Q: The newspaper reported that Woodland teachers got a 24% pay raise following the McCleary funding changes. That seems outrageous! Is it accurate?
No, it is NOT accurate.
For many years, the state has significantly underfunded education across the state of Washington. The state funding for teacher salaries was as a proportion of state GDP in the lower tier of all US States. In order to attract high-quality teachers, administrators, and staff in a competitive market for employees, school districts used local funds to make up the gap between what the state funded and market salaries. State law required that these additional salary dollars be paid on a “supplementary contract” for additional time, responsibility, or incentive.

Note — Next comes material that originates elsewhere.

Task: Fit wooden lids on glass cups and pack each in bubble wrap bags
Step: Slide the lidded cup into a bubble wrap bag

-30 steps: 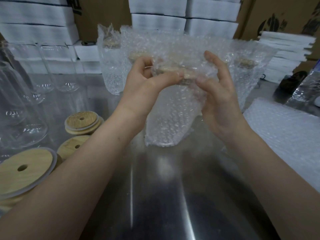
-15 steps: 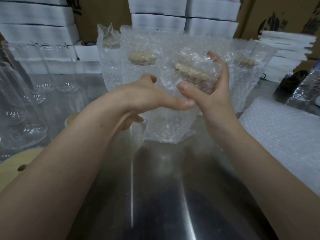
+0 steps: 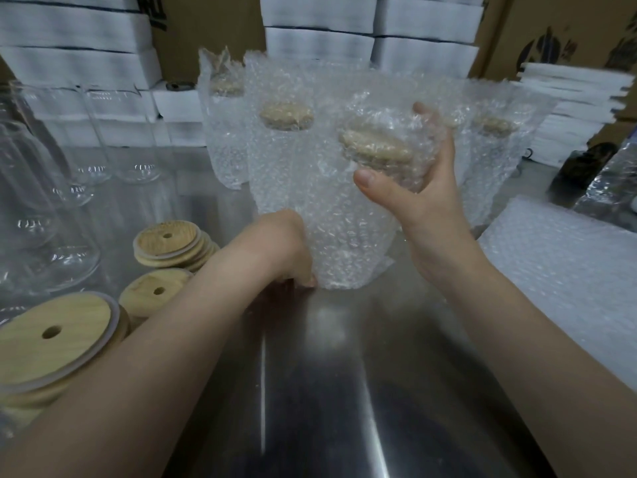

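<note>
Bench [image 3: 310, 391] of dull steel, seen from above your two bare forearms. Along its left edge stand empty glass cups [image 3: 72, 181], clear and unlidded. Nearer you, at the front left corner, wooden lids [image 3: 165, 243] lie in short stacks, each with a small hole.

Your left hand [image 3: 289, 250] is down at the foot of the bagged cup [image 3: 344, 219], with a fingertip touching the bench at the bag's lower left corner. Its other fingers are hidden by the wrap, so I cannot tell whether it pinches the bag or only steadies it. The bagged cup stands upright near the middle of the bench, its lid [image 3: 377, 150] showing pale through the bubbles. Your right hand [image 3: 424, 194] is clamped round its top, thumb in front just below the lid, fingers behind.

Toward the back edge, packed cups [image 3: 286, 132] stand in a row. Along the right edge lies a flat pile of bubble wrap bags [image 3: 568, 270].

The step looks like settling the cup fully into its bag. To do it well, hold the base flat on the bench with your left hand and smooth the loose wrap over the lid with your right. Grip the glass wall rather than the lid alone, since the lid may pull free.
</note>
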A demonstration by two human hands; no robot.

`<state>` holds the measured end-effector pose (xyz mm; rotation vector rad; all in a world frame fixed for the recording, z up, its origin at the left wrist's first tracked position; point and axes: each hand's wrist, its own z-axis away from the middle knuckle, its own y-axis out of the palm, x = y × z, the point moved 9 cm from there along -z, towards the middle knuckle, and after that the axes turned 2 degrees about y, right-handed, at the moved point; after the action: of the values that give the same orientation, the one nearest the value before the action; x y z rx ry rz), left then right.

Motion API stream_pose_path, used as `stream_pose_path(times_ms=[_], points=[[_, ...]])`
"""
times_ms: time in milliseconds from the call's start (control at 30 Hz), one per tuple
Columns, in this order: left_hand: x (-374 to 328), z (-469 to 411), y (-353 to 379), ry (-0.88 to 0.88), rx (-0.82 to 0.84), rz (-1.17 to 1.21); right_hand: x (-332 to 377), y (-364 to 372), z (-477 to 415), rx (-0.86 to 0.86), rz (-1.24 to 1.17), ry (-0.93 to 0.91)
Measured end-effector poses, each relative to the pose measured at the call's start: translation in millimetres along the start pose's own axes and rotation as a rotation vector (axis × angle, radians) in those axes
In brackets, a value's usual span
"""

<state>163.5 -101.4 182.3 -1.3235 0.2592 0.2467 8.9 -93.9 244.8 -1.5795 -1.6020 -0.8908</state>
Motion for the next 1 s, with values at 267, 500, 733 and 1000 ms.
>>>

The legislature “swapped” some of our local levy capacity, collecting taxes formerly paid for by school levies, and redistributed those dollars to the local school districts and required school districts to substantially increase base teacher pay (as opposed to the former “supplementary contract” enhancements). As a result of this the “base contract” increased substantially, about 24%, but the supplementary contract decreased
In order to remain competitive in the job market with school districts immediately to the south of us who have 6%-12% more salary funding, we have used local funding to continue a much smaller supplementary contract, allowing us six additional days to train and work with staff. In the end, the average salary increase (after several years of comparatively stagnant wages) was about 12%. Woodland’s teachers and other staff are now paid competitive wages, about in the mid-range of other school districts in Southwest Washington.